Can Moscow and Washington find common cause against the global scourges of nuclear weapons, climate change, and pandemic?

Analysis | Europe

It’s winter in Russia, which is not a season for the faint-hearted. The pandemic is still hitting the country hard, with the number of new COVID cases hovering around 20,000 a day, which has cumulatively put the country in the global top five in terms of infections.

Under these inauspicious conditions, if you are brave enough to face down the cold and COVID to protest openly against the government of Vladimir Putin, your reward may well be a trip to jail. If you’re very good at your job of protesting, you might win the grand prize of an attempt on your life.

Yet, for the last two weeks, Russians have poured into the streets in the tens of thousands. Even in the Russian Far East, protesters turned out in Yakutsk (45 below zero) and Krasnoyarsk (22 below).

Putin has predictably responded with force, throwing more than 5,000 people into jail.

Media coverage of the Russian protests focus, not surprisingly, on Alexei Navalny. After recovering in Germany from an assassination attempt, the Russian opposition leader returned to Moscow on January 17. He was promptly arrested at the airport where his plane was rerouted. His close associates, who’d shown up at the original destination of his flight to welcome him home, were also detained. These arrests, and the government’s desire to lock Navalny away in prison for as long as possible, triggered the latest round of demonstrations throughout the country.

Vladimir Putin has ruled over Russia for more than two decades. Because of the constitutional changes he rammed through last year, he has effectively made himself leader for life. Will these latest protests make a dent in his carapace of power?

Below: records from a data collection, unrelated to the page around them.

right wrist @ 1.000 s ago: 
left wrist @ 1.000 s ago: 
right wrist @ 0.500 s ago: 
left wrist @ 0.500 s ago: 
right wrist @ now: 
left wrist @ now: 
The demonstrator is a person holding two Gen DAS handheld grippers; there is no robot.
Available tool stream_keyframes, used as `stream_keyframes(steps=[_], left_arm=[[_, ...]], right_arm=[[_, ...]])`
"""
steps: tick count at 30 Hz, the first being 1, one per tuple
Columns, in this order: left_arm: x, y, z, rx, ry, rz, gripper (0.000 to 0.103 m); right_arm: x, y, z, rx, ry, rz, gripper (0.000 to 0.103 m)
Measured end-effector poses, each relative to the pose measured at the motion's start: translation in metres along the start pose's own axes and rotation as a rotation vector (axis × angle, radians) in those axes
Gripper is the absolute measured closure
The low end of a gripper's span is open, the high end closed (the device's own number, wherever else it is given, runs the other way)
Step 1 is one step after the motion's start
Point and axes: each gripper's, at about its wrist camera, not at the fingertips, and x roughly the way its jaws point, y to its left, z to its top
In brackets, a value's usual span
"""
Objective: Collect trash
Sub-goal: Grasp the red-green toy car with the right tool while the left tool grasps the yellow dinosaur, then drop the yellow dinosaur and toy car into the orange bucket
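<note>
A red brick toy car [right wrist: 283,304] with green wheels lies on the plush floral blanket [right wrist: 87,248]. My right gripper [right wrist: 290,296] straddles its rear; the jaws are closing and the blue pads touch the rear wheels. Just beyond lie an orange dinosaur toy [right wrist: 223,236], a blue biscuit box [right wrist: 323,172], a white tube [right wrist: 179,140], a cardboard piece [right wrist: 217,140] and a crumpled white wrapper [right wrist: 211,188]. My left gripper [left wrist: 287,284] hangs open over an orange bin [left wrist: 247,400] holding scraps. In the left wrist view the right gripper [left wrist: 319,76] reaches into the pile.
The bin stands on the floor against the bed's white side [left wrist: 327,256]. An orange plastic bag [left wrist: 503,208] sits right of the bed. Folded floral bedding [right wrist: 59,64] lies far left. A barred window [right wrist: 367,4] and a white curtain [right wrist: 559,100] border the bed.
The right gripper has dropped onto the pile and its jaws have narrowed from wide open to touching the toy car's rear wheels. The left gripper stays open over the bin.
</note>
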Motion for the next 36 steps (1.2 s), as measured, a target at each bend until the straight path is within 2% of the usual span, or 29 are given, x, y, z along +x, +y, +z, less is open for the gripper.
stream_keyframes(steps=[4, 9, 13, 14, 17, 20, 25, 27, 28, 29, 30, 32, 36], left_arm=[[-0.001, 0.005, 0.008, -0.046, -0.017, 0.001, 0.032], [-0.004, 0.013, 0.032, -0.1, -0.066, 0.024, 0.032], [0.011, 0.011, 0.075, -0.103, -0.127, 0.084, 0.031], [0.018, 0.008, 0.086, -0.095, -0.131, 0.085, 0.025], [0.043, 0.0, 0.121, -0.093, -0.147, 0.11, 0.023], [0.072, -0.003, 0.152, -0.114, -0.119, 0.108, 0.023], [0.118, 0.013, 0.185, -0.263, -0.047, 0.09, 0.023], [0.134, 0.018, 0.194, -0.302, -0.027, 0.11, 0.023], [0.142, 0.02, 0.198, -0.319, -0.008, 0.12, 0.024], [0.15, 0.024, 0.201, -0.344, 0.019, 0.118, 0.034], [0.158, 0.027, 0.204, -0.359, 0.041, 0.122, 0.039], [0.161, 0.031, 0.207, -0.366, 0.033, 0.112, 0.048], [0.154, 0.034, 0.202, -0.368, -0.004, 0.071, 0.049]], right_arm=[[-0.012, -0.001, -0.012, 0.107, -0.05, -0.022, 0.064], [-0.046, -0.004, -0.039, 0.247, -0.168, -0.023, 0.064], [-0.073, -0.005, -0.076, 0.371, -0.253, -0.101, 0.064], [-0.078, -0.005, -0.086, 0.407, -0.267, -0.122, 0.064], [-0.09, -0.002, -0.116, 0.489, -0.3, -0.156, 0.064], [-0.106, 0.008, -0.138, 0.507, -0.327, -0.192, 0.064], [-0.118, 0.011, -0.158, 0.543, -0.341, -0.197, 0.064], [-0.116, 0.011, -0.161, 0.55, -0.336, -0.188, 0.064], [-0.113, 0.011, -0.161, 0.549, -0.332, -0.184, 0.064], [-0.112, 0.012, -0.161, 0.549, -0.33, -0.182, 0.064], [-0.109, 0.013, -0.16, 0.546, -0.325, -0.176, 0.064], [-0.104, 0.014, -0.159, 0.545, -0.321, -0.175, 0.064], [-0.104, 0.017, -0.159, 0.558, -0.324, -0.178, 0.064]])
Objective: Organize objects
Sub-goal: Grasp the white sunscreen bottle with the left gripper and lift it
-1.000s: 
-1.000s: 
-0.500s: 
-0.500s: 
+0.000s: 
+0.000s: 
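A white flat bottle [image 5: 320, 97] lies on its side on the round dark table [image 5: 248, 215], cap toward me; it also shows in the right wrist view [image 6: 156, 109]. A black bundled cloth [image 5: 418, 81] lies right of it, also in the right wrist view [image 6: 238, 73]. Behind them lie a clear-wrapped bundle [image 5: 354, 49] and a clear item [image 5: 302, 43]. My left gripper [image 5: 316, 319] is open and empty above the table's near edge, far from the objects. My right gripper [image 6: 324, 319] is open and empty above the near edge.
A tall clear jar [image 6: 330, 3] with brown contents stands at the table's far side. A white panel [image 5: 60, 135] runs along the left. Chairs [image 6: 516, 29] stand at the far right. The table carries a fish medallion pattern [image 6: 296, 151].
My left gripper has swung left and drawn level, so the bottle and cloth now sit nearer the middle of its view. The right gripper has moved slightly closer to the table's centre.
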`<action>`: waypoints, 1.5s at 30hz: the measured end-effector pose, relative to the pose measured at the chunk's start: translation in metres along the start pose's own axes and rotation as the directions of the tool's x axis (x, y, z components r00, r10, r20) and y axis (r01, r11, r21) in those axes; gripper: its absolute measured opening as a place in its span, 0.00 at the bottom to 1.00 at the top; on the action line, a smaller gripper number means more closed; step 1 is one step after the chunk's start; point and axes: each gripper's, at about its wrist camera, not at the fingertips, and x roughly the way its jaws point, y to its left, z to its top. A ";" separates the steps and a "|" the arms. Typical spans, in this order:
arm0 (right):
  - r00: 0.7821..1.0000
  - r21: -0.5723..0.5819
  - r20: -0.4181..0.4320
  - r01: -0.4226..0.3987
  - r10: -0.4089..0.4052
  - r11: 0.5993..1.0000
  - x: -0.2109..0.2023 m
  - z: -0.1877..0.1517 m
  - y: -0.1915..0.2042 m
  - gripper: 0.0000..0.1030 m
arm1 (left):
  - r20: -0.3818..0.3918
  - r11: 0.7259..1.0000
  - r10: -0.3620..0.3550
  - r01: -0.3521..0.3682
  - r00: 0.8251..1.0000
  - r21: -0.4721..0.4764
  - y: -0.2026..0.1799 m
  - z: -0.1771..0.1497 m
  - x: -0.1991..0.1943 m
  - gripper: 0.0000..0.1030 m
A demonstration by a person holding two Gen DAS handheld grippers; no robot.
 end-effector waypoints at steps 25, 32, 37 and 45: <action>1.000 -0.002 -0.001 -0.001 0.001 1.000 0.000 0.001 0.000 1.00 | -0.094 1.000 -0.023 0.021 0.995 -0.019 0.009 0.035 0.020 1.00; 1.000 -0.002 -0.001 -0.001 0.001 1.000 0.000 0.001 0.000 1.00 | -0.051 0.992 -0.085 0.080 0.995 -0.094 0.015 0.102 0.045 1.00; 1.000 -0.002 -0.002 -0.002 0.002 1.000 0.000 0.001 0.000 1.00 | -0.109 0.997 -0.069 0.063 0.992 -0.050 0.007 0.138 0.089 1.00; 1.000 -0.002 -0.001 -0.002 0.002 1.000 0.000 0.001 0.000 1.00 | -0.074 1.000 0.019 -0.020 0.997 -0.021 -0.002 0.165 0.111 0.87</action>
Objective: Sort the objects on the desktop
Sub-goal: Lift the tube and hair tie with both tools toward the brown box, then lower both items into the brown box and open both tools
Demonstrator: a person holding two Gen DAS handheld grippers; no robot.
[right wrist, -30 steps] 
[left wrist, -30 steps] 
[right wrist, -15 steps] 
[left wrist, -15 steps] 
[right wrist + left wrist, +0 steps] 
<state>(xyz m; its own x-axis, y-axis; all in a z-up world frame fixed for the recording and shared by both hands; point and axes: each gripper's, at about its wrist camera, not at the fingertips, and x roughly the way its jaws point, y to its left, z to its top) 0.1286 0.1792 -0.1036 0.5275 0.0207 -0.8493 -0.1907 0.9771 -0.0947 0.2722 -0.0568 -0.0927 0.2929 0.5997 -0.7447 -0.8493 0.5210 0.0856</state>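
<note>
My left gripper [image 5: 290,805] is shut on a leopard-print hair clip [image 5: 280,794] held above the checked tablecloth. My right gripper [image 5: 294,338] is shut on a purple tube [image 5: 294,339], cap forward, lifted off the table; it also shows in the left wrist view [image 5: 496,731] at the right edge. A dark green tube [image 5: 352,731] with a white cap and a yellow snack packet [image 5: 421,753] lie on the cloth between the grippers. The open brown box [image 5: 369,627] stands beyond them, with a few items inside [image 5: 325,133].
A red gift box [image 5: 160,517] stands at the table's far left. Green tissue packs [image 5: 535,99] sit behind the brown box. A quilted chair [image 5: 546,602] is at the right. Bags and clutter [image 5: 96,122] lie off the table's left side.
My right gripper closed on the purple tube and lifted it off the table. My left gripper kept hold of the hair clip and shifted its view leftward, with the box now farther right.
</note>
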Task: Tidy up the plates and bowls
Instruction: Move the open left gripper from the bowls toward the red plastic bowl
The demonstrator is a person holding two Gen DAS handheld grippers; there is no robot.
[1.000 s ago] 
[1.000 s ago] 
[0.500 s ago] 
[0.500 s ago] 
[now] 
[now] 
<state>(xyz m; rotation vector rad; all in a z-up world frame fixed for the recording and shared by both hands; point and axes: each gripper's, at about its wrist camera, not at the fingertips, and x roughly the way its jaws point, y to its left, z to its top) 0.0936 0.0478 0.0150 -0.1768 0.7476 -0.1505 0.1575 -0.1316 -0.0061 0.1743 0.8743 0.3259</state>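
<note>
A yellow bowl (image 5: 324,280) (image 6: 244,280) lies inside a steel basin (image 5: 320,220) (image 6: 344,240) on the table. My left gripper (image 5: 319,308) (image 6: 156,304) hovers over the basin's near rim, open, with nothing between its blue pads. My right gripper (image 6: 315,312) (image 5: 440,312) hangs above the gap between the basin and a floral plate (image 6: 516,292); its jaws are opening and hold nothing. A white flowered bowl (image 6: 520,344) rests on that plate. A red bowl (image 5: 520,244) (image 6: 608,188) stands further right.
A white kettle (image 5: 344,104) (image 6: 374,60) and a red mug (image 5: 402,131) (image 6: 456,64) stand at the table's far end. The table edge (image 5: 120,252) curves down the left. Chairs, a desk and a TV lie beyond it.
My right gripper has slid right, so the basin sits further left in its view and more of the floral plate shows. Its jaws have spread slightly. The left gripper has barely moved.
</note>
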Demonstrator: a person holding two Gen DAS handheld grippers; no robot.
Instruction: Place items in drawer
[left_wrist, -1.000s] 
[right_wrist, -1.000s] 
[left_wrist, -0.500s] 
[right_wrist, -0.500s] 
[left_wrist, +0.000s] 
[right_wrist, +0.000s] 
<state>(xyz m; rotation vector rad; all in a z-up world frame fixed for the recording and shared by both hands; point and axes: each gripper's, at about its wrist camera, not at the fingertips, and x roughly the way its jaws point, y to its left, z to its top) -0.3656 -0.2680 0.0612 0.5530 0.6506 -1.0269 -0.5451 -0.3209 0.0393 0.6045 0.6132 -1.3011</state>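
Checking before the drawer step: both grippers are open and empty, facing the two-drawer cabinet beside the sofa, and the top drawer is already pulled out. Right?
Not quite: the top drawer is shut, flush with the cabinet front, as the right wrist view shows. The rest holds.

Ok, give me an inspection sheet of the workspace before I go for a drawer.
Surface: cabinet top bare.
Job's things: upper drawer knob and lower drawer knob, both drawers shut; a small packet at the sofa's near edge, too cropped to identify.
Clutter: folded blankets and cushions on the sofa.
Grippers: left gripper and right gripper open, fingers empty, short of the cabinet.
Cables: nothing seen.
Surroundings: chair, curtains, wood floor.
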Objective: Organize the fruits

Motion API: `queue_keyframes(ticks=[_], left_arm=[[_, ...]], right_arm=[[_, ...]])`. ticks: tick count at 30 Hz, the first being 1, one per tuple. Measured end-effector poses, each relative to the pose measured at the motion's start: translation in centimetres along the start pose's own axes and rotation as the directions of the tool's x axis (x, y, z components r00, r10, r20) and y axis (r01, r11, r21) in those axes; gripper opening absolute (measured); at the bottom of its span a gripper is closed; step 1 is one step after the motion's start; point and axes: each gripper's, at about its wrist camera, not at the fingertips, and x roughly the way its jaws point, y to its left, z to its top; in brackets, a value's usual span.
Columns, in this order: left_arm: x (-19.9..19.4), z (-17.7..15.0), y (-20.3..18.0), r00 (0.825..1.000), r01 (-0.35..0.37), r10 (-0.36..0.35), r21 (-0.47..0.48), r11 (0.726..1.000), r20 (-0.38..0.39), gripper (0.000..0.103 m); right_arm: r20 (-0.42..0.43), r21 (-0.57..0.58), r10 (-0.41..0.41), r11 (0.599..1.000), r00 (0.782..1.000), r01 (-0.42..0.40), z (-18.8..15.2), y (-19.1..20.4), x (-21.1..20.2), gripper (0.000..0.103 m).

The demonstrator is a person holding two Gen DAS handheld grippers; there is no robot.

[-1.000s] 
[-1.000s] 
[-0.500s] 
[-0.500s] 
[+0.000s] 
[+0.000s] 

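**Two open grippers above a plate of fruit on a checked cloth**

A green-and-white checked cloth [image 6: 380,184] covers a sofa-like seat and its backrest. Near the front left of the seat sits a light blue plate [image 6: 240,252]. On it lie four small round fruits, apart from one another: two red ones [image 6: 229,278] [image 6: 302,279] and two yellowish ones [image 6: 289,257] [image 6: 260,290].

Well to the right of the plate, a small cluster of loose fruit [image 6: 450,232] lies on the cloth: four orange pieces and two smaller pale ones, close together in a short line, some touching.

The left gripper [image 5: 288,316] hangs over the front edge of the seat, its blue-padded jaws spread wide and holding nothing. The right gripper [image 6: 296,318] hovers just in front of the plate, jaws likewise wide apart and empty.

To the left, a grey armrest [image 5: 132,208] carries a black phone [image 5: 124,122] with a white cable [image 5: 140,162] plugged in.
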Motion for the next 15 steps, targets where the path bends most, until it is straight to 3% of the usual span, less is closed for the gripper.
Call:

Meanwhile, the U.S. and Russian governments this week exhibited a modest form of engagement by extending the New START treaty on nuclear weapons for another five years. Despite this hopeful sign, no one expects anything close to a full reset of U.S.-Russian relations during a Biden administration.

But as Putin faces protests in the street and Biden deals with recalcitrant Republicans in Congress, the two countries might at least avoid direct conflict with one another. More optimistically – and can you blame a boy for dreaming? – the two countries could perhaps find common cause against the global scourges of nuclear weapons, climate change, and pandemic.

Putin vs. Navalny

Although they face each other across the Russian chessboard, Vladimir Putin and Alexei Navalny share some basic attributes. They are both adept politicians who know the power of visuals, symbols, and stories. They rely on the media to sustain their popularity, Putin using state-controlled media and Navalny exploiting social media.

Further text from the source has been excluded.